Opinión. Jueves, 23 de Octubre, 2025
“Un pueblo que tapa sus drenajes, termina tapando su futuro”
Mientras más del 90 % de los dominicanos no comprendan la importancia del reciclaje ni asuman la responsabilidad de no arrojar residuos sólidos —plásticos, vidrios, cartones y otros desechos— a las calles, el país seguirá sumido en una crisis ambiental permanente. Y mientras esos actos criminales no tengan consecuencias reales, como penas de prisión de al menos cinco años sin derecho a fianza, nada cambiará.
Cada vez que una tormenta tropical o un diluvio azota la República Dominicana, la tragedia se repite con el mismo guion: calles inundadas, cañadas desbordadas, imbornales tapados y barrios enteros anegados por montañas de basura. Las imágenes no mienten: toneladas de botellas plásticas flotando por las avenidas, fundas arrastradas hacia el mar y canales que colapsan bajo el peso de nuestra indiferencia. Esta realidad no es producto exclusivo de la lluvia, sino del descuido humano. El problema ambiental del país tiene un nombre: irresponsabilidad ciudadana sin consecuencias legales.
La Ley General sobre Medio Ambiente y Recursos Naturales (No. 64-00) establece con claridad en su artículo 175 que está prohibido lanzar desechos o residuos en lugares no autorizados, y en su artículo 183 faculta al Ministerio de Medio Ambiente a sancionar y denunciar penalmente a los infractores. Sin embargo, los mecanismos de aplicación son débiles, las multas son bajas y la fiscalización casi inexistente.
Por su parte, la Ley 225-20 sobre Gestión Integral y Coprocesamiento de Residuos Sólidos vino a modernizar el marco normativo, promoviendo la responsabilidad extendida del productor, la clasificación en la fuente y la economía circular. Pero esta ley también depende de la conciencia ciudadana y de la acción firme de los municipios, que son los principales ejecutores de la gestión de residuos. Sin educación ambiental, sin vigilancia ni castigo, ambas leyes quedan como símbolos de una voluntad política que no logra traducirse en resultados reales.

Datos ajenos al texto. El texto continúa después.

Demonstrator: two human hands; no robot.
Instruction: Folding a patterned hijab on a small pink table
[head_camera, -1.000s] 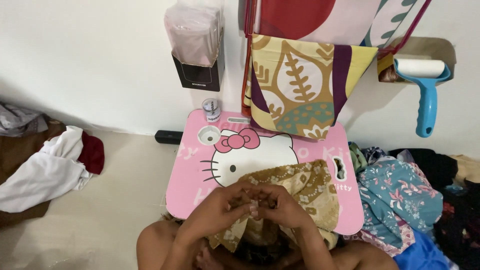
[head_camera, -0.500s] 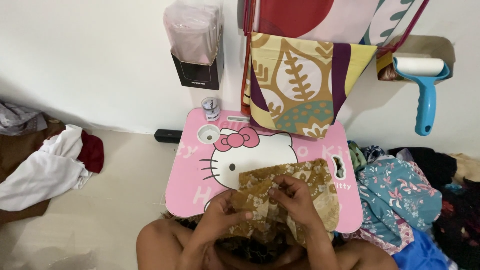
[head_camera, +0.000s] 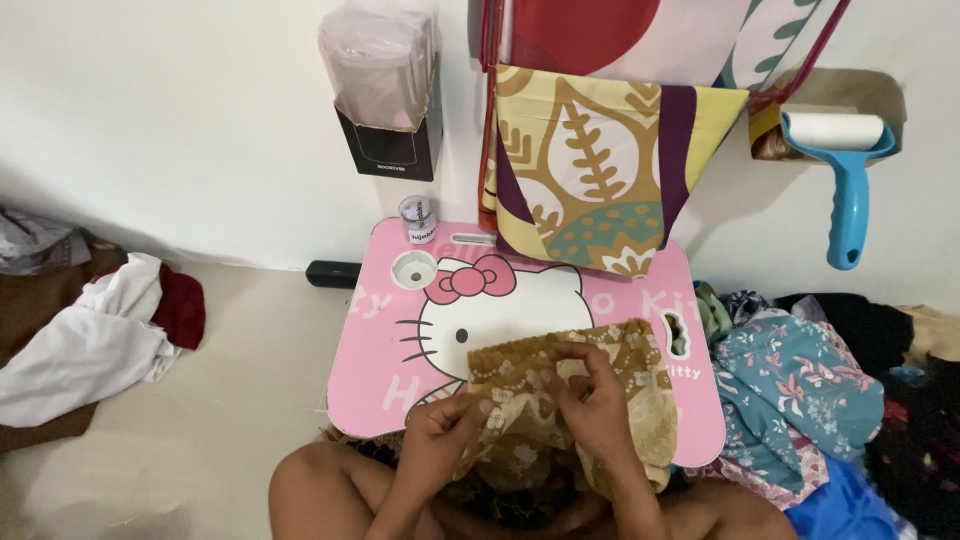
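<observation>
Both hands have a grip on the brown patterned cloth: the left hand pinches its near left edge between thumb and fingers, and the right hand is closed on a fold near the cloth's middle, fingers curled over the top. The cloth lies partly on the near right part of the pink worktop, its far edge spread flat over the cartoon cat picture, while its near part droops off the worktop's edge toward the person's lap, under and between the two hands. A small clear cup stands at the worktop's far edge, beside a round recess. A leaf-patterned fabric hangs from above over the far right corner. A blue lint roller hangs on the wall to the right. Clothes are piled on the floor at both sides, the left heap white and red.
</observation>
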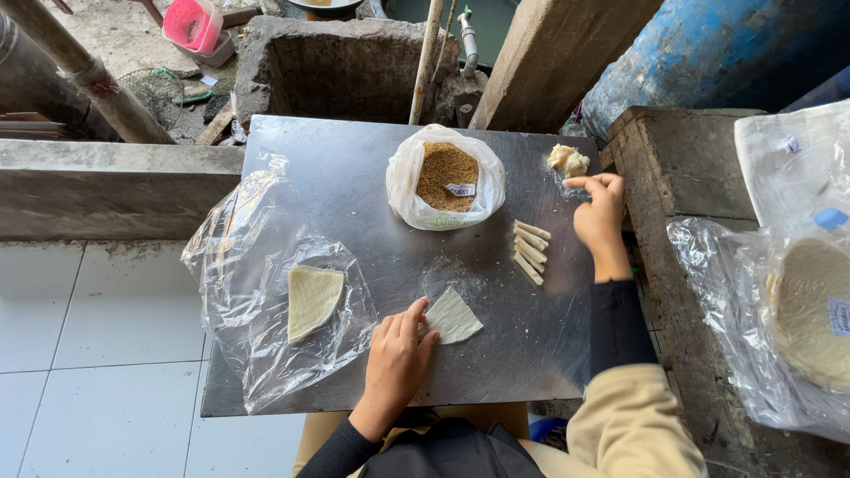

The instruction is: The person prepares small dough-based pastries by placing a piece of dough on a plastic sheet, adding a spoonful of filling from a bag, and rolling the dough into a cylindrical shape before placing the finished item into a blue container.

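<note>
My left hand (397, 358) rests on the metal table (354, 168), its fingertips pressing the near corner of a white triangular wrapper sheet (453, 315). My right hand (598, 215) hovers at the table's right side with fingers loosely curled, just below a lump of pale dough-like paste (567, 159); I cannot see anything held in it. Several thin rolled sticks (530, 251) lie side by side between the two hands. An open plastic bag of brown crumbs (446, 177) stands at the table's far middle.
A clear plastic sheet (257, 292) holding a stack of quarter-round wrappers (312, 301) covers the table's left. Bags of round wrappers (810, 310) sit on a concrete ledge at right. A concrete trough (341, 66), blue barrel (717, 49) and pink tub (192, 24) stand beyond.
</note>
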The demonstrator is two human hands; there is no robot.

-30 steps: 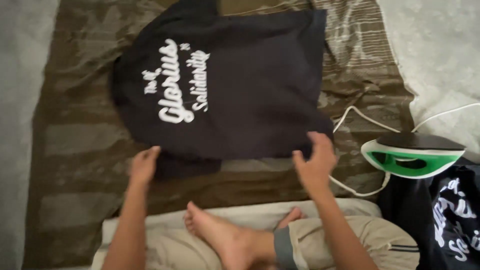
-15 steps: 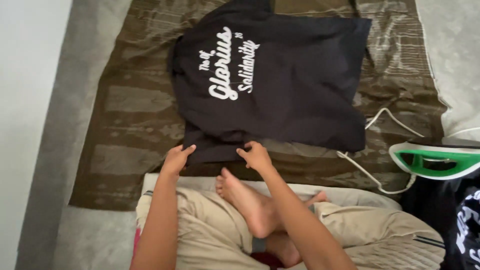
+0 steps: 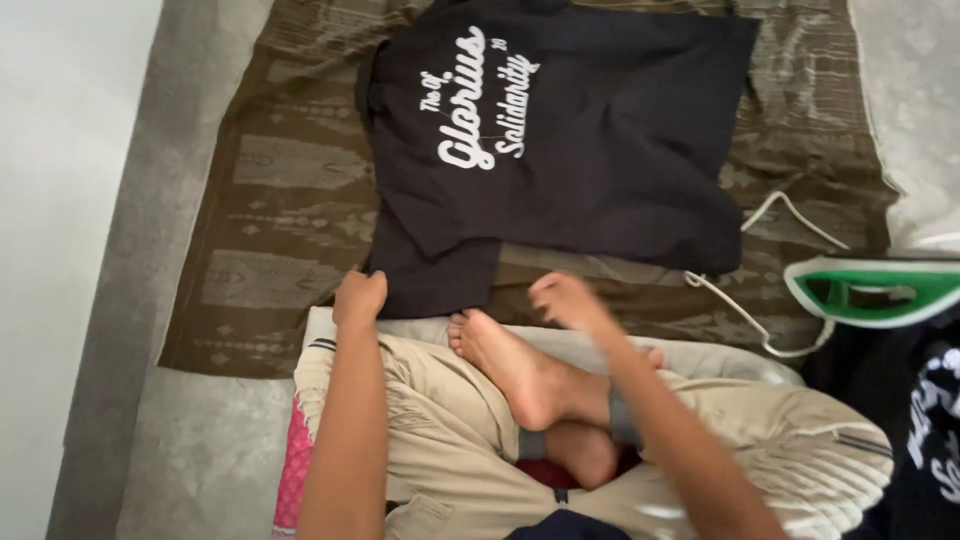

Lo más preocupante es la normalización del caos ambiental. En pleno siglo XXI, seguimos observando cómo ciudadanos tiran basura por la ventanilla del vehículo, cómo los comercios desechan plásticos sin control y cómo los gobiernos locales no implementan programas sostenibles de reciclaje o recolección diferenciada. Este comportamiento no es inocente, es criminal. Arrojar residuos a las calles no solo obstruye los drenajes pluviales; también provoca enfermedades, pérdidas materiales, contaminación de ríos y mares, y agrava la vulnerabilidad de las comunidades más pobres ante fenómenos naturales.
Para transformar esta realidad, se requiere una estrategia nacional de conciencia ambiental combinada con un régimen sancionador fuerte y sin privilegios. La educación ambiental debe comenzar en las escuelas, pero también en los hogares, en los medios de comunicación y en los espacios públicos. Sin embargo, la pedagogía sin penalidad es ineficaz. Es hora de que el Estado tipifique de manera más severa los delitos ambientales, estableciendo penas de prisión efectivas para quienes contaminan deliberadamente o reinciden en el manejo irresponsable de los residuos.
Mientras los ciudadanos sigan arrojando basura a las calles y el Estado continúe mirando hacia otro lado, cada tormenta será una sentencia de autodestrucción. La gestión de residuos no es solo una tarea técnica; es una prueba de civilización. Un pueblo que entierra su futuro bajo montones de plástico demuestra que no ha entendido que el progreso no se mide por obras, sino por cultura. Solo cuando comprendamos que cada botella lanzada a una cañada es una bomba contra la naturaleza, y cuando esa acción tenga consecuencias reales, empezaremos a construir una República Dominicana limpia, digna y consciente de sí misma.